Challenges & Solutions

One of the most valuable parts of building Project Aegis was troubleshooting real operational and infrastructure problems while designing the platform.

Several engineering challenges forced me to think beyond simply connecting AWS services and instead focus on debugging, observability, system behavior, and operational reliability.

1. Duplicate File Detection

Problem

Uploading files with the same name triggered unnecessary alerts.

Root Cause

Initial logic compared filenames only instead of actual file content.

Solution

Implemented SHA-256 hashing to compare file content integrity directly.

Result

Alerts now trigger only when actual file content changes.

2. SNS Alerts Not Triggering

Problem

Real-time alerts were not being received after file modifications.

Root Cause

Missing SNS publish permissions and incomplete Lambda notification logic.

Solution

Added proper IAM permissions (sns:Publish) and integrated SNS workflows directly into Lambda processing.

Result

Operational alerts now trigger successfully in real time.

3. Amazon S3 Overwrite Behavior

Problem

Uploading a file with the same name replaced the existing object unexpectedly.

Root Cause

Amazon S3 overwrites objects sharing the same key by default.

Solution

Shifted detection logic toward hash comparison rather than filename dependency.

Result

The platform accurately detects modifications even when files are overwritten.

4. CloudWatch Debugging & Observability

Problem

It was initially difficult to verify whether Lambda executions completed successfully.

Solution

Used Amazon CloudWatch logs to trace execution flow, monitor failures, and debug event processing behavior.

Result

Improved operational visibility and troubleshooting reliability significantly.

5. Infrastructure Deployment Consistency

Problem

Manual deployments introduced operational inconsistency and configuration drift.

Solution

Implemented Infrastructure as Code using Terraform to automate AWS resource provisioning.

Result

The infrastructure can now be recreated consistently using repeatable deployment workflows.

What I Learned

Building Project Aegis reinforced several important cloud engineering and operational concepts for me:

Designing event-driven serverless architectures for real-time processing
Applying SHA-256 hashing to enforce integrity validation and auditability
Orchestrating AWS services into a cohesive operational workflow
Using Infrastructure as Code with Terraform for scalable and reproducible deployments
Implementing least-privilege IAM permissions to secure service interactions
Leveraging CloudWatch for observability, debugging, and operational monitoring
Understanding how cloud systems behave under real operational conditions instead of only theoretical deployments

One of the biggest mindset shifts from this project was realizing that cloud engineering is not simply about deploying services.

It’s about understanding:

operational behavior
reliability
observability
troubleshooting
automation
security
repeatability at scale

Future Improvements

There are several areas I’d continue expanding in future iterations of the platform:

CI/CD automation using GitHub Actions or Jenkins
Multi-environment Terraform deployments (dev/staging/prod)
API Gateway + authentication integration
Advanced observability dashboards using CloudWatch Insights or Grafana
Cross-region replication and disaster recovery workflows
Policy-as-code and automated security validation
Enhanced audit retention and compliance-focused storage strategies

Final Takeaway

Project Aegis started as a cloud security learning project, but it ultimately became an exercise in operational thinking, infrastructure automation, observability, and system reliability.

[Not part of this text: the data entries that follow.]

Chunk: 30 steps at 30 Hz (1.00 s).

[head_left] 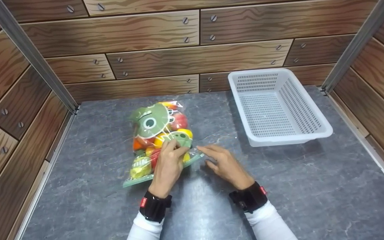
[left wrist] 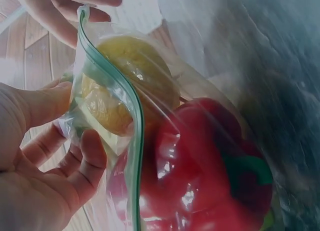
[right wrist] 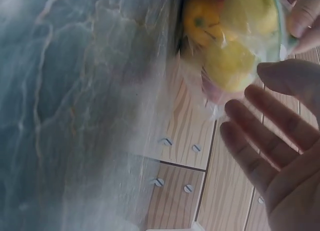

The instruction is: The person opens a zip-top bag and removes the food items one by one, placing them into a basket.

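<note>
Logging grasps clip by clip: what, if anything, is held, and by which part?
The left hand pinches the clear bag by the film beside its green seal. The right hand, near the bag's corner, appears to hold nothing.

Head cam: above, forward-down, widest; bag (head_left: 155, 131) at 8 o'clock, white basket (head_left: 267, 115) at 3. Left wrist: sideways close-up past left hand (left wrist: 47, 166) at 8, tabletop (left wrist: 280, 56) toward 3. Right wrist: close, sideways, right hand (right wrist: 285, 151) at 4, tabletop toward 9. All share bag.
</note>
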### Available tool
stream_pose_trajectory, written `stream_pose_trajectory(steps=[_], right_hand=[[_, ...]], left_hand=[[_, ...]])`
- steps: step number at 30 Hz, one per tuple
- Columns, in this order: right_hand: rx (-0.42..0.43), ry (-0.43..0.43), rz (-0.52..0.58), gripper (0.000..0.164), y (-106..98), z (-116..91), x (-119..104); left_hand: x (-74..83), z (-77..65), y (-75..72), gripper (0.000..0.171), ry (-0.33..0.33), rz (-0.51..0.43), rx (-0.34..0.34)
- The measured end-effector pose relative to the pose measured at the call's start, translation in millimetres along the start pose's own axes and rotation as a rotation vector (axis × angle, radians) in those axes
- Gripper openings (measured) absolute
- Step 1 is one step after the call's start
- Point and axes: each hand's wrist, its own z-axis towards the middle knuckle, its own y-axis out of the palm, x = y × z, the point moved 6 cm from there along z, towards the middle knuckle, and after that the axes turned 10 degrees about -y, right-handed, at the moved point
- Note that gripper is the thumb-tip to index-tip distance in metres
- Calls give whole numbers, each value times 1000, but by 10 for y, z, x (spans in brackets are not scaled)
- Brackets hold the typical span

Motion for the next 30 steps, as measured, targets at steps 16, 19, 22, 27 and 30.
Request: stream_pose_trajectory(steps=[16,19,22,27,30], right_hand=[[194,-78,3,25,-136,26,-5],[217,-47,-7,18,-163,20,10],[241,-24,-24,13,-191,11,20],[304,-42,-44,13,-285,13,13],[326,-60,-40,14,-355,26,-13]], left_hand=[[135,-22,91,35,-12,-77,-64],[185,-45,137,40,-3,-70,-95],[223,-68,199,47,44,-59,-108],[229,-93,282,54,130,-1,-88],[190,-112,318,63,124,30,-126]])
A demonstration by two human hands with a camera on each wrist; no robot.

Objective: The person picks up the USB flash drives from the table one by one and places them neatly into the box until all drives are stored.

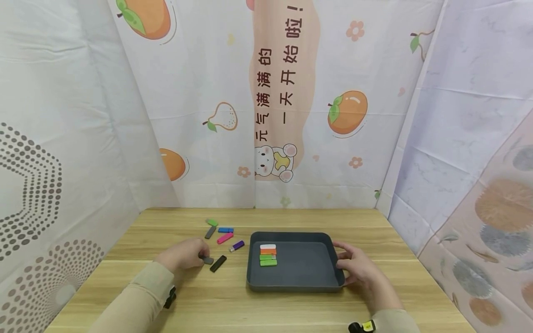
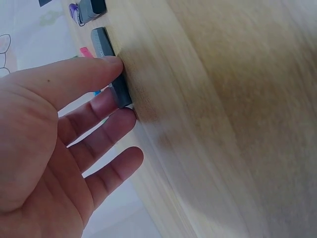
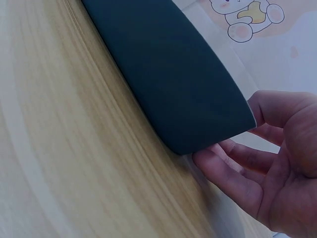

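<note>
Head view, lower left: a grey stick (image 1: 208, 261) pinched by the left hand (image 1: 184, 255) could be dropped if loosely gripped, the tray (image 1: 308, 266) being held by the right hand (image 1: 359, 266).

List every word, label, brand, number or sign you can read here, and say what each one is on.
"元气满满的": on the back curtain, left column, running bottom to top.
"一天开始啦!": same curtain, right column, also bottom to top.
Faint marking on the gray stick in the left hand: too small and blurred to read.
Yellow tag at the bottom edge of the head view: too small to read.
</note>
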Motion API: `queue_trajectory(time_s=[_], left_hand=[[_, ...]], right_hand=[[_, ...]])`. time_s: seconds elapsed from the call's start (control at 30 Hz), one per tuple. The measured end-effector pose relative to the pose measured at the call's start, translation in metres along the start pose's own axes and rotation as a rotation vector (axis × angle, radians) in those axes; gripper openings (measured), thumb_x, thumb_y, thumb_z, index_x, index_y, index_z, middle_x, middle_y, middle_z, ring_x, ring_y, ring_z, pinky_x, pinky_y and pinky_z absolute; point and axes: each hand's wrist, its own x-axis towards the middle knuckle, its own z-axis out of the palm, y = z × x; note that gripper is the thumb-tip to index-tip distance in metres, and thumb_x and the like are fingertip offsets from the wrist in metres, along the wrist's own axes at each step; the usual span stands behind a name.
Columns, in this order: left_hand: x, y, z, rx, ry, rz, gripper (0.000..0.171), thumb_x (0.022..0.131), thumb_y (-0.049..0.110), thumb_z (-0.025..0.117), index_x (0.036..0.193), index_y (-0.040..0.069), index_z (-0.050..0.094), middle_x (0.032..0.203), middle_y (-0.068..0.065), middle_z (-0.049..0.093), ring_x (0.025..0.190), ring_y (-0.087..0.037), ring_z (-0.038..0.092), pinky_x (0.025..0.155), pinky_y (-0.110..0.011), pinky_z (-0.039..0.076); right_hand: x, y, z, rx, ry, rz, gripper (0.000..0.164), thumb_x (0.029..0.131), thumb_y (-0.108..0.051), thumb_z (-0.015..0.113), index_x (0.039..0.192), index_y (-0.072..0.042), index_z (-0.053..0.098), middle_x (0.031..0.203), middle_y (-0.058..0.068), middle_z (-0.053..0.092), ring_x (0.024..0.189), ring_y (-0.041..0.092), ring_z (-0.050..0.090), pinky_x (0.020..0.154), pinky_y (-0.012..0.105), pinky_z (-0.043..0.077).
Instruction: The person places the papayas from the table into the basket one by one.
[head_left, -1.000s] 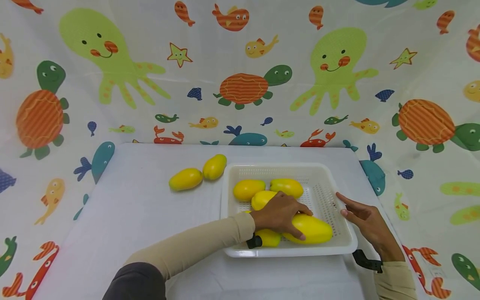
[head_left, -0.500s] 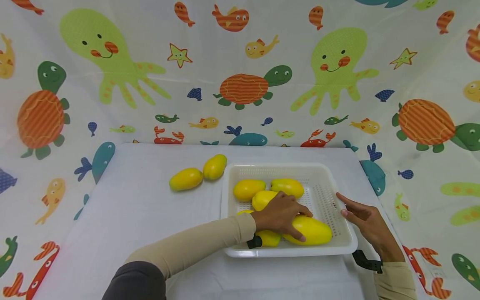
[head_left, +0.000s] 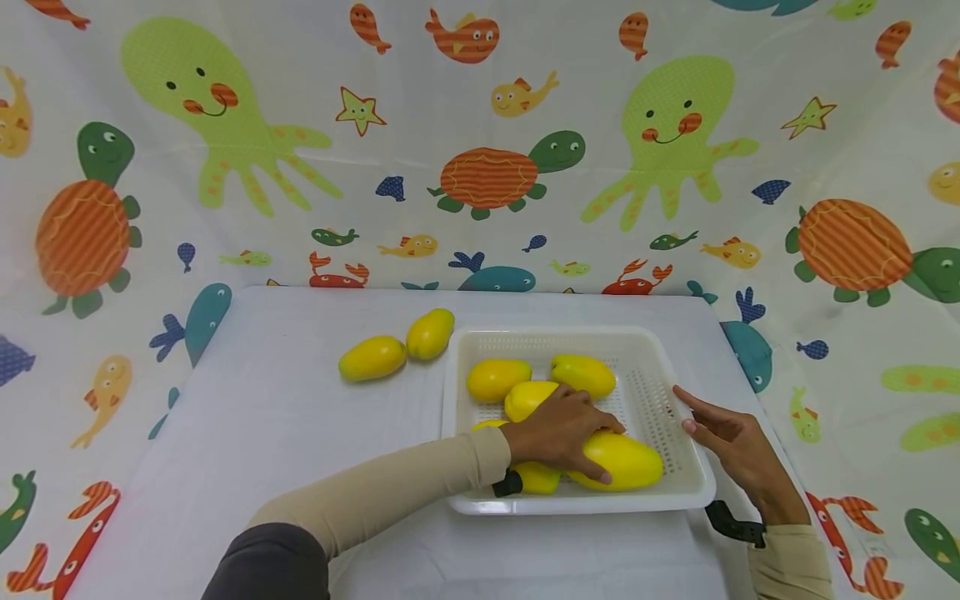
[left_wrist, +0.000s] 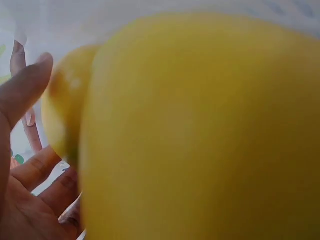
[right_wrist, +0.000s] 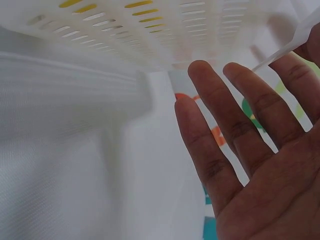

Building systems is important.

But building systems that are:

repeatable
observable
secure
resilient
operationally reliable

is what truly starts shifting cloud projects toward real engineering platforms.

GitHub Repository

https://github.com/wilfriedbako/Project-Aegis

If you’ve worked on similar cloud security or serverless engineering projects, I’d genuinely enjoy connecting and learning from other approaches and ideas.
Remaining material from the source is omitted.